> INSTRUCTIONS FOR THE TASK
Give every entry again, unchanged, and leave its images out.

> MATERIAL SUPPLIED
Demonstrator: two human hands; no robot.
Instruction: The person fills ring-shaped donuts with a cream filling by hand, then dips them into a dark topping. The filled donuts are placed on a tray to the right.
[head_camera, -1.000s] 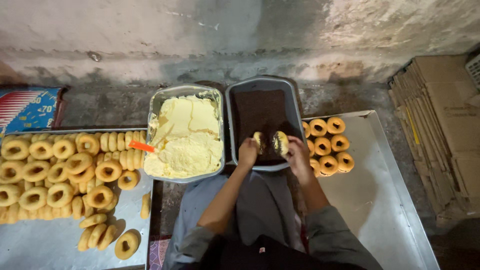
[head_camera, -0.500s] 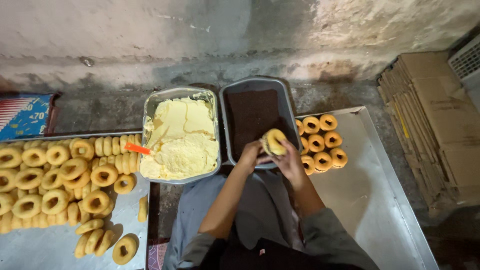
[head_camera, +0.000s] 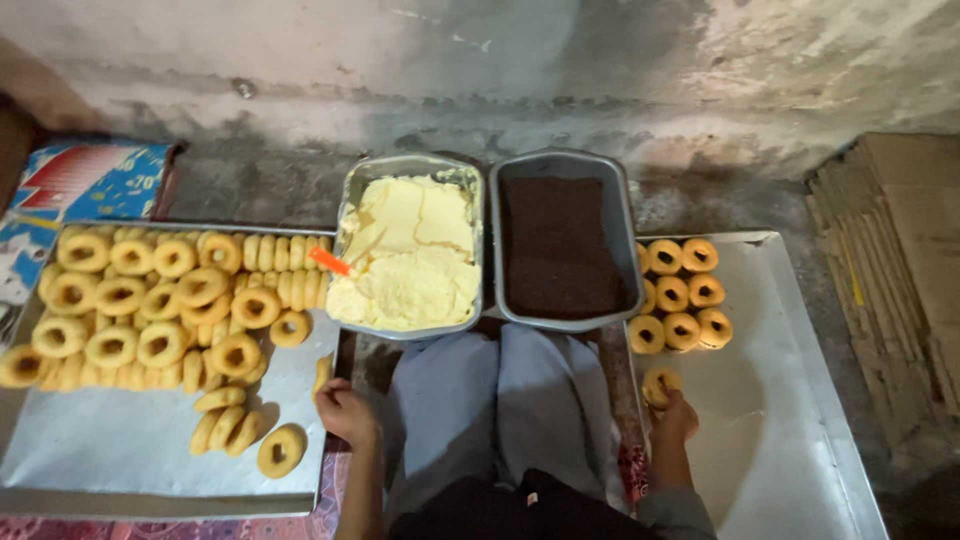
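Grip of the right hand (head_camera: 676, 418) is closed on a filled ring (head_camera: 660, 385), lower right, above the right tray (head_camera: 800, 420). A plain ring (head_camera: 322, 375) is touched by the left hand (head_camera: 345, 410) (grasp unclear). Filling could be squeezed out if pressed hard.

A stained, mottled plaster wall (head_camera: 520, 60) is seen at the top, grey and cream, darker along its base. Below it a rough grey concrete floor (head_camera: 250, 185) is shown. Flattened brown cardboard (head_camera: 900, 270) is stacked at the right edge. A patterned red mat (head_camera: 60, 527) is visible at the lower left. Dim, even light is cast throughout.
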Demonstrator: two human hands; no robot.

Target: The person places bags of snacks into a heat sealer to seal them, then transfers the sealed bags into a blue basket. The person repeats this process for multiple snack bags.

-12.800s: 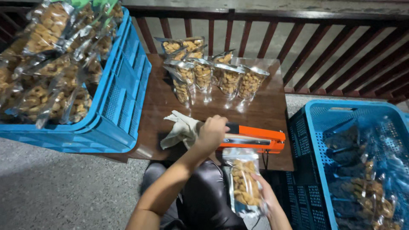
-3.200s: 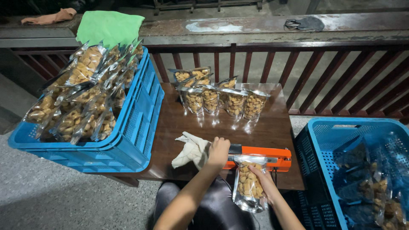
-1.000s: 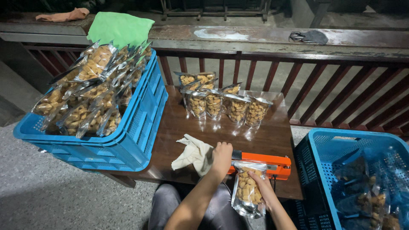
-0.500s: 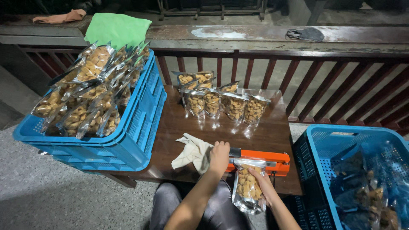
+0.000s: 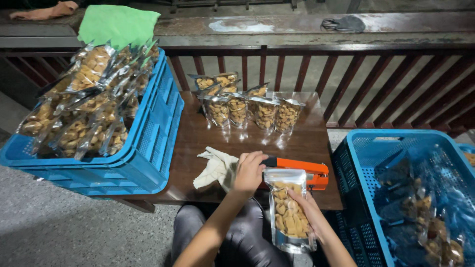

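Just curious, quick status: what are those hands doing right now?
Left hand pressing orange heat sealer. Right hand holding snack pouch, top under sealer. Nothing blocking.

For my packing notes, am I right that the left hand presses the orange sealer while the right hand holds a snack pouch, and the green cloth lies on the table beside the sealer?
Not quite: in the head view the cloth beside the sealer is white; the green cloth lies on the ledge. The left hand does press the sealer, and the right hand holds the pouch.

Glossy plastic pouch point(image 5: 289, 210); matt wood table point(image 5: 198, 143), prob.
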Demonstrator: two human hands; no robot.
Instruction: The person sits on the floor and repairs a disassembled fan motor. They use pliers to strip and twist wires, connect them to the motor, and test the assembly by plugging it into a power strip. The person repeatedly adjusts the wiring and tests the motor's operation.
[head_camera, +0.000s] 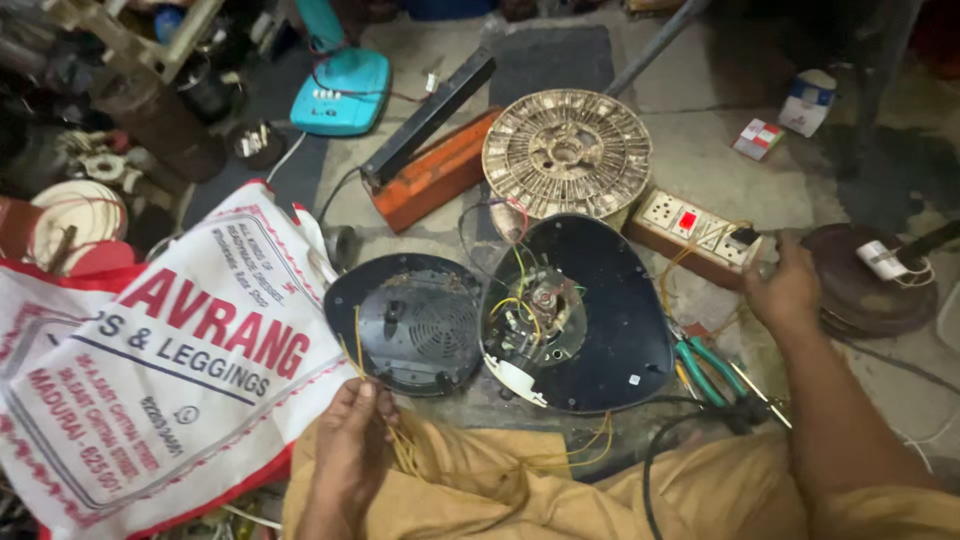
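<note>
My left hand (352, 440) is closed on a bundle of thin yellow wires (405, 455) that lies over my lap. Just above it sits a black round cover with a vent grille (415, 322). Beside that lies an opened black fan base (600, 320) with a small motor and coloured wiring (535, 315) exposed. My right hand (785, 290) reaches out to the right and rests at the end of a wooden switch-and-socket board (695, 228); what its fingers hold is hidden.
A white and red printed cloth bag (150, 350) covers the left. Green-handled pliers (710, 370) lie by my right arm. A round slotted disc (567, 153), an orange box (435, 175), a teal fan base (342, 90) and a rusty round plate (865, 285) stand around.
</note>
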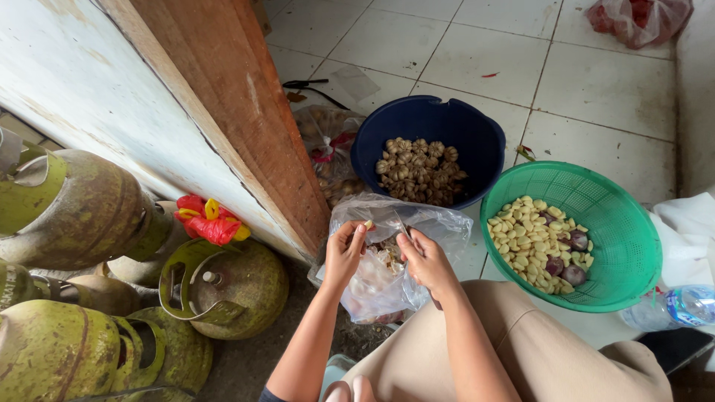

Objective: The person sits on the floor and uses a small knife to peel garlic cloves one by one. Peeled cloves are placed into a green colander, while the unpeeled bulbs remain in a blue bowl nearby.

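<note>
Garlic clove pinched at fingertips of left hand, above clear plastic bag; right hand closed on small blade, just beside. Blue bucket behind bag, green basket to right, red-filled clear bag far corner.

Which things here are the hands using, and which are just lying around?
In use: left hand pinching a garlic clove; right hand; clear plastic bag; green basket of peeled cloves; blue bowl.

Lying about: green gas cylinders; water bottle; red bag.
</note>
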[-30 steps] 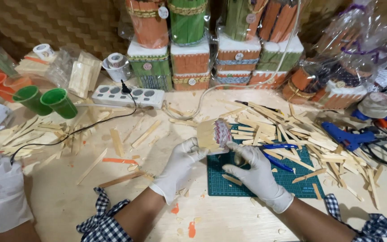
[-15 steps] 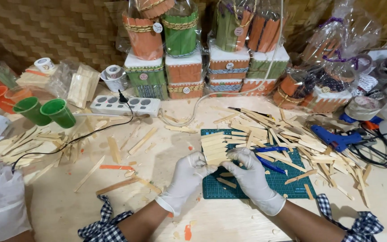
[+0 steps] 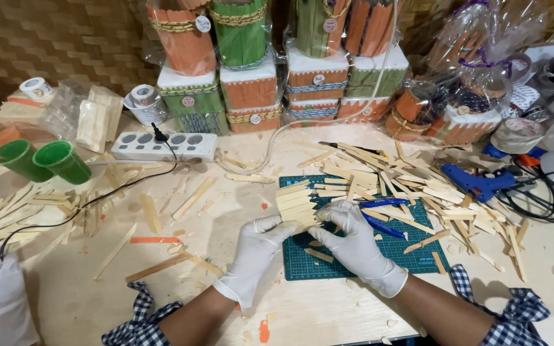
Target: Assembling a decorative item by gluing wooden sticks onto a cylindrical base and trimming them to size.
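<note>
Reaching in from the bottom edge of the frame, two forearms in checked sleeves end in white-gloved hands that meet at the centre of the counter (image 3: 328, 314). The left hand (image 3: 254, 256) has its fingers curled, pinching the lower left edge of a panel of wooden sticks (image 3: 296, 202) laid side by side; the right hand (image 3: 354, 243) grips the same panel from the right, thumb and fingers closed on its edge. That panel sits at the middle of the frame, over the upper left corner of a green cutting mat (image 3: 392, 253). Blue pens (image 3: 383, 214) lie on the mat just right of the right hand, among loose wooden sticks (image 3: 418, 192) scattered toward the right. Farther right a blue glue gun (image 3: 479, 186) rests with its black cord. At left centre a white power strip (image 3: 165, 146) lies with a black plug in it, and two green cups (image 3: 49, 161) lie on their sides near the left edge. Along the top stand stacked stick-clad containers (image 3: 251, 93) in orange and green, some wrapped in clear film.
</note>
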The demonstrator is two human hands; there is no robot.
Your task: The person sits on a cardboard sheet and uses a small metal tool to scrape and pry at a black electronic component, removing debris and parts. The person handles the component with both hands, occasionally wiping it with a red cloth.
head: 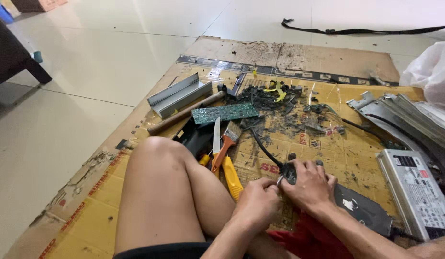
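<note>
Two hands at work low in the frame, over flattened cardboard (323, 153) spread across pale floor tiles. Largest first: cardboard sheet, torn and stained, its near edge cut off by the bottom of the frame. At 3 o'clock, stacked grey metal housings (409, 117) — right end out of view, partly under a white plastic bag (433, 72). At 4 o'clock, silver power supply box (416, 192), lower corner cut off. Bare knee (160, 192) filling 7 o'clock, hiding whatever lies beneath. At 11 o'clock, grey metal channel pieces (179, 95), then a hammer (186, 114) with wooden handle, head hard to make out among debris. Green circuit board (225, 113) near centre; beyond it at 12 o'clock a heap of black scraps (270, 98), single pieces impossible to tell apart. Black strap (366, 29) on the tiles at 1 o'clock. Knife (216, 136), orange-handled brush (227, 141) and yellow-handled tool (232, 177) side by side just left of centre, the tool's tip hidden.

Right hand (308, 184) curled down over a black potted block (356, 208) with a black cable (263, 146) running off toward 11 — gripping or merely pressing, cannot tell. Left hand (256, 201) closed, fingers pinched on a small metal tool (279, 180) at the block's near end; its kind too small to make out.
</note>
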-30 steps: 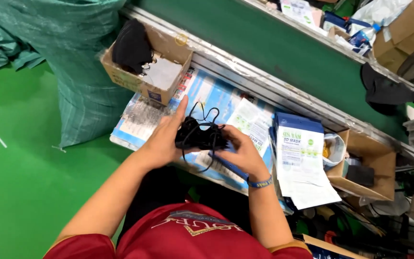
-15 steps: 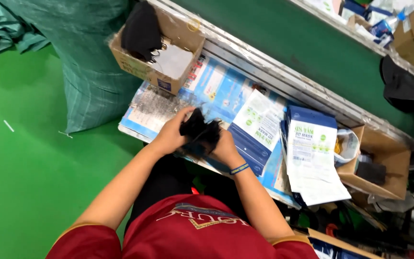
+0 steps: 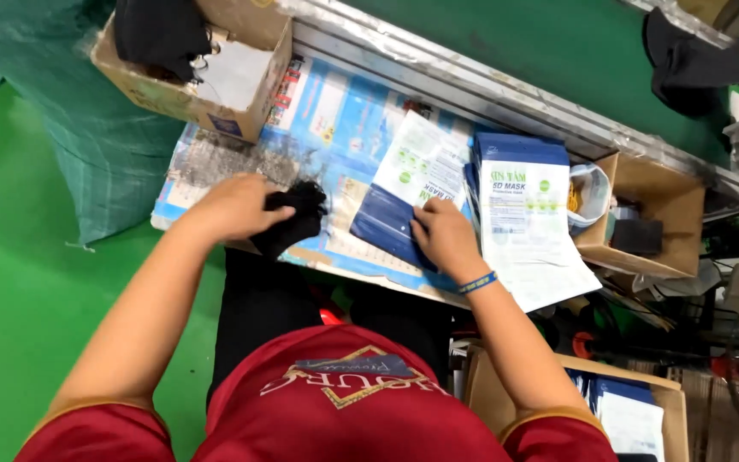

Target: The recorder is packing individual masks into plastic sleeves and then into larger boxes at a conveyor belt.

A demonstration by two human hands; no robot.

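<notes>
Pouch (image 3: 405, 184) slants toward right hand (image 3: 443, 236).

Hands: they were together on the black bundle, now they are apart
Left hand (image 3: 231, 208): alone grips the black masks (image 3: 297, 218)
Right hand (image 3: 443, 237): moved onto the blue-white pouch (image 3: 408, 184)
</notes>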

> TASK OUTPUT
Demonstrator: two human hands; no robot.
Instruction: The person fills ring-shaped donuts with a cream filling by hand, then dips them into a dark topping. The filled donuts are placed on a tray to the right.
[head_camera, -1.000s] 
[head_camera, -0.500s] 
[head_camera, +0.000s] 
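Grip of the right hand (head_camera: 676, 418) is closed on a filled ring (head_camera: 660, 385), lower right, above the right tray (head_camera: 800, 420). A plain ring (head_camera: 322, 375) is touched by the left hand (head_camera: 345, 410) (grasp unclear). Filling could be squeezed out if pressed hard.

A stained, mottled plaster wall (head_camera: 520, 60) is seen at the top, grey and cream, darker along its base. Below it a rough grey concrete floor (head_camera: 250, 185) is shown. Flattened brown cardboard (head_camera: 900, 270) is stacked at the right edge. A patterned red mat (head_camera: 60, 527) is visible at the lower left. Dim, even light is cast throughout.
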Demonstrator: two human hands; no robot.

Target: The person places bags of snacks into a heat sealer to seal them, then transfers the sealed bags into a blue basket. The person repeats this process for multiple snack bags.

-12.800s: 
-3.200s: 
-1.000s: 
-0.500s: 
+0.000s: 

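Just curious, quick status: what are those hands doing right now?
Left hand pressing orange heat sealer. Right hand holding snack pouch, top under sealer. Nothing blocking.

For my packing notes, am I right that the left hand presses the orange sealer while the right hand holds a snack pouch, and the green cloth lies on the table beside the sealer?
Not quite: in the head view the cloth beside the sealer is white; the green cloth lies on the ledge. The left hand does press the sealer, and the right hand holds the pouch.

Glossy plastic pouch point(image 5: 289, 210); matt wood table point(image 5: 198, 143), prob.
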Demonstrator: two human hands; no robot.
Instruction: The person sits on the floor and repairs a disassembled fan motor. They use pliers to strip and twist wires, connect them to the motor, and test the assembly by plugging it into a power strip. The person repeatedly adjusts the wiring and tests the motor's operation.
[head_camera, +0.000s] 
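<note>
My left hand (352, 440) is closed on a bundle of thin yellow wires (405, 455) that lies over my lap. Just above it sits a black round cover with a vent grille (415, 322). Beside that lies an opened black fan base (600, 320) with a small motor and coloured wiring (535, 315) exposed. My right hand (785, 290) reaches out to the right and rests at the end of a wooden switch-and-socket board (695, 228); what its fingers hold is hidden.
A white and red printed cloth bag (150, 350) covers the left. Green-handled pliers (710, 370) lie by my right arm. A round slotted disc (567, 153), an orange box (435, 175), a teal fan base (342, 90) and a rusty round plate (865, 285) stand around.
</note>
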
Objective: The person sits on the floor and uses a small knife to peel garlic cloves one by one. Peeled cloves are placed into a green colander, while the unpeeled bulbs remain in a blue bowl nearby.

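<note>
Garlic clove pinched at fingertips of left hand, above clear plastic bag; right hand closed on small blade, just beside. Blue bucket behind bag, green basket to right, red-filled clear bag far corner.

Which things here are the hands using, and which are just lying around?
In use: left hand pinching a garlic clove; right hand; clear plastic bag; green basket of peeled cloves; blue bowl.

Lying about: green gas cylinders; water bottle; red bag.
</note>
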[-30 steps] 
[-15 steps] 
[+0 steps] 
Target: Assembling a decorative item by gluing wooden sticks onto a cylindrical base and trimming them to size.
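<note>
Reaching in from the bottom edge of the frame, two forearms in checked sleeves end in white-gloved hands that meet at the centre of the counter (image 3: 328, 314). The left hand (image 3: 254, 256) has its fingers curled, pinching the lower left edge of a panel of wooden sticks (image 3: 296, 202) laid side by side; the right hand (image 3: 354, 243) grips the same panel from the right, thumb and fingers closed on its edge. That panel sits at the middle of the frame, over the upper left corner of a green cutting mat (image 3: 392, 253). Blue pens (image 3: 383, 214) lie on the mat just right of the right hand, among loose wooden sticks (image 3: 418, 192) scattered toward the right. Farther right a blue glue gun (image 3: 479, 186) rests with its black cord. At left centre a white power strip (image 3: 165, 146) lies with a black plug in it, and two green cups (image 3: 49, 161) lie on their sides near the left edge. Along the top stand stacked stick-clad containers (image 3: 251, 93) in orange and green, some wrapped in clear film.
</note>
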The demonstrator is two human hands; there is no robot.
Your task: The person sits on a cardboard sheet and uses a small metal tool to scrape and pry at a black electronic component, removing debris and parts. The person handles the component with both hands, occasionally wiping it with a red cloth.
head: 
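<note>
Two hands at work low in the frame, over flattened cardboard (323, 153) spread across pale floor tiles. Largest first: cardboard sheet, torn and stained, its near edge cut off by the bottom of the frame. At 3 o'clock, stacked grey metal housings (409, 117) — right end out of view, partly under a white plastic bag (433, 72). At 4 o'clock, silver power supply box (416, 192), lower corner cut off. Bare knee (160, 192) filling 7 o'clock, hiding whatever lies beneath. At 11 o'clock, grey metal channel pieces (179, 95), then a hammer (186, 114) with wooden handle, head hard to make out among debris. Green circuit board (225, 113) near centre; beyond it at 12 o'clock a heap of black scraps (270, 98), single pieces impossible to tell apart. Black strap (366, 29) on the tiles at 1 o'clock. Knife (216, 136), orange-handled brush (227, 141) and yellow-handled tool (232, 177) side by side just left of centre, the tool's tip hidden.

Right hand (308, 184) curled down over a black potted block (356, 208) with a black cable (263, 146) running off toward 11 — gripping or merely pressing, cannot tell. Left hand (256, 201) closed, fingers pinched on a small metal tool (279, 180) at the block's near end; its kind too small to make out.
</note>
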-30 steps: 
-15 steps: 
+0 steps: 

Target: The recorder is packing individual masks into plastic sleeves and then into larger boxes at a conveyor belt.

A demonstration by two human hands; no robot.

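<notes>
Pouch (image 3: 405, 184) slants toward right hand (image 3: 443, 236).

Hands: they were together on the black bundle, now they are apart
Left hand (image 3: 231, 208): alone grips the black masks (image 3: 297, 218)
Right hand (image 3: 443, 237): moved onto the blue-white pouch (image 3: 408, 184)
</notes>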

What has been written here completes the answer.